* _What you have to do_:
Write the listing out again word for word, skipping each picture.

* _Raw data_:
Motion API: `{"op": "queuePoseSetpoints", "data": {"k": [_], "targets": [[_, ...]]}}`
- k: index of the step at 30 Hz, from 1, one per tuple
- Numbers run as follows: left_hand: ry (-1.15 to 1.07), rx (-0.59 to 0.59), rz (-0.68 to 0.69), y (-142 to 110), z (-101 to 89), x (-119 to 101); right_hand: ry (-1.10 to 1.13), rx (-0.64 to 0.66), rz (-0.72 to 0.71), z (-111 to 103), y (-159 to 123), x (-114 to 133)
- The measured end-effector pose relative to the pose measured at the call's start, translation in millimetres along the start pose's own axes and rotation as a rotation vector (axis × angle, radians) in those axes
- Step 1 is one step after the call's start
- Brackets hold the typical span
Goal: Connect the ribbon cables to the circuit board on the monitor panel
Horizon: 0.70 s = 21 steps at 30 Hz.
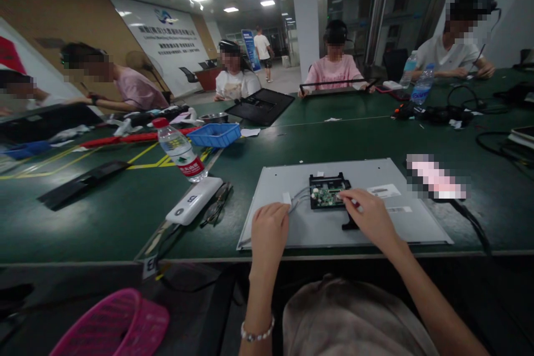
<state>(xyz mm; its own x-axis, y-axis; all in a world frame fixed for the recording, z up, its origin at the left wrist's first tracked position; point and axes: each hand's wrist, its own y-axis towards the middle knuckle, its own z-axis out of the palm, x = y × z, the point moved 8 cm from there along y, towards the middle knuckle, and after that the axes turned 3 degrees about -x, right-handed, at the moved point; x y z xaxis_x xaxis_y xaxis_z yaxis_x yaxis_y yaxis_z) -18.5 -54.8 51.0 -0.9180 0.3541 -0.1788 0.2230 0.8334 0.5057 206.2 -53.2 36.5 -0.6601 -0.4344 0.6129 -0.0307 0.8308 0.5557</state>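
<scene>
A flat grey display panel (300, 233) lies back side up on the table in front of me. On it sits a green circuit board (327, 197) in a black bracket (329, 179). Grey cables (299, 198) run from the board's left side toward my left hand (269, 226). That hand is closed at the panel's left part, by a small white tab (286, 198); its fingertips are hidden. My right hand (369, 212) pinches at the board's right edge, and whatever lies between its fingers is too small to name.
Left of the panel are a white power bank (194, 200), glasses (217, 204), a water bottle (180, 151) and a blue tray (214, 135). A blurred-out phone-like object (436, 177) with a black cable lies right. A pink basket (137, 317) stands below. Several people sit around the table.
</scene>
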Motion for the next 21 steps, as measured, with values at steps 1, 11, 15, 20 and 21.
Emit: {"op": "queuePoseSetpoints", "data": {"k": [1, 11, 15, 20, 21], "targets": [[0.015, 0.007, 0.007, -2.7, 1.9, -6.2, 0.012, 0.031, -0.035, 7.9, -1.1, 11.2], [-0.006, 0.002, 0.003, -13.1, 6.3, -20.8, -0.022, 0.217, -0.185, 62.5, -1.5, 67.6], [-0.027, -0.039, -0.012, -6.2, 3.5, -10.1, -0.086, 0.246, -0.257, 74.9, -5.2, 82.4], [0.007, 0.121, 0.028, 3.0, 27.9, -1.6, -0.13, 0.305, -0.312, 90.0, -15.6, 90.3], [0.021, 0.152, 0.02, 3.7, 32.6, 0.6, -0.126, 0.311, -0.312, 91.3, -18.0, 89.9]]}}
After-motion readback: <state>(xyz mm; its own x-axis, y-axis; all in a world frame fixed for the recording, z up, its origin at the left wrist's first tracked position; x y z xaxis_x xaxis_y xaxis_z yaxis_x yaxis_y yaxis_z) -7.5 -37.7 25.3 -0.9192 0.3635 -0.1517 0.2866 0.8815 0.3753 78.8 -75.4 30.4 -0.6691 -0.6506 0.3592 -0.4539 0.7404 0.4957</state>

* _Worked solution_:
Motion API: `{"op": "queuePoseSetpoints", "data": {"k": [_], "targets": [[_, ...]]}}`
- k: index of the step at 30 Hz, from 1, one per tuple
- Numbers run as follows: left_hand: ry (-1.15 to 1.07), rx (-0.59 to 0.59), rz (-0.68 to 0.69), y (-142 to 110), z (-101 to 89), x (-119 to 101); right_hand: ry (-1.10 to 1.13), rx (-0.64 to 0.66), rz (-0.72 to 0.71), z (-111 to 103), y (-159 to 123), x (-114 to 133)
- The measured end-effector pose relative to the pose measured at the call's start, translation in millimetres along the start pose's own axes and rotation as a rotation vector (axis × angle, radians) in those axes
- Step 1 is one step after the call's start
- Brackets hold the typical span
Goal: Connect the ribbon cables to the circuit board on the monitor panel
Horizon: 0.70 s = 21 steps at 30 Hz.
<state>(xyz mm; its own x-axis, y-axis; all in a world frame fixed for the recording, z up, its origin at the left wrist's first tracked position; point and axes: each hand's wrist, its own y-axis towards the middle knuckle, its own z-axis out of the palm, x = y × z, the point moved 8 cm from there along y, towards the middle knuckle, and after that the axes turned 3 degrees about -x, right-handed, at the moved point; x y z xaxis_x xaxis_y xaxis_z yaxis_x yaxis_y yaxis_z) -18.5 -54.8 51.0 -0.9180 0.3541 -0.1788 0.2230 0.8334 0.5057 206.2 -53.2 36.5 -0.6601 -0.4344 0.6129 -0.0307 0.8308 0.5557</state>
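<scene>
A flat grey display panel (300, 233) lies back side up on the table in front of me. On it sits a green circuit board (327, 197) in a black bracket (329, 179). Grey cables (299, 198) run from the board's left side toward my left hand (269, 226). That hand is closed at the panel's left part, by a small white tab (286, 198); its fingertips are hidden. My right hand (369, 212) pinches at the board's right edge, and whatever lies between its fingers is too small to name.
Left of the panel are a white power bank (194, 200), glasses (217, 204), a water bottle (180, 151) and a blue tray (214, 135). A blurred-out phone-like object (436, 177) with a black cable lies right. A pink basket (137, 317) stands below. Several people sit around the table.
</scene>
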Motion for the next 21 steps, as measured, with values at steps 1, 11, 15, 20 and 21.
Emit: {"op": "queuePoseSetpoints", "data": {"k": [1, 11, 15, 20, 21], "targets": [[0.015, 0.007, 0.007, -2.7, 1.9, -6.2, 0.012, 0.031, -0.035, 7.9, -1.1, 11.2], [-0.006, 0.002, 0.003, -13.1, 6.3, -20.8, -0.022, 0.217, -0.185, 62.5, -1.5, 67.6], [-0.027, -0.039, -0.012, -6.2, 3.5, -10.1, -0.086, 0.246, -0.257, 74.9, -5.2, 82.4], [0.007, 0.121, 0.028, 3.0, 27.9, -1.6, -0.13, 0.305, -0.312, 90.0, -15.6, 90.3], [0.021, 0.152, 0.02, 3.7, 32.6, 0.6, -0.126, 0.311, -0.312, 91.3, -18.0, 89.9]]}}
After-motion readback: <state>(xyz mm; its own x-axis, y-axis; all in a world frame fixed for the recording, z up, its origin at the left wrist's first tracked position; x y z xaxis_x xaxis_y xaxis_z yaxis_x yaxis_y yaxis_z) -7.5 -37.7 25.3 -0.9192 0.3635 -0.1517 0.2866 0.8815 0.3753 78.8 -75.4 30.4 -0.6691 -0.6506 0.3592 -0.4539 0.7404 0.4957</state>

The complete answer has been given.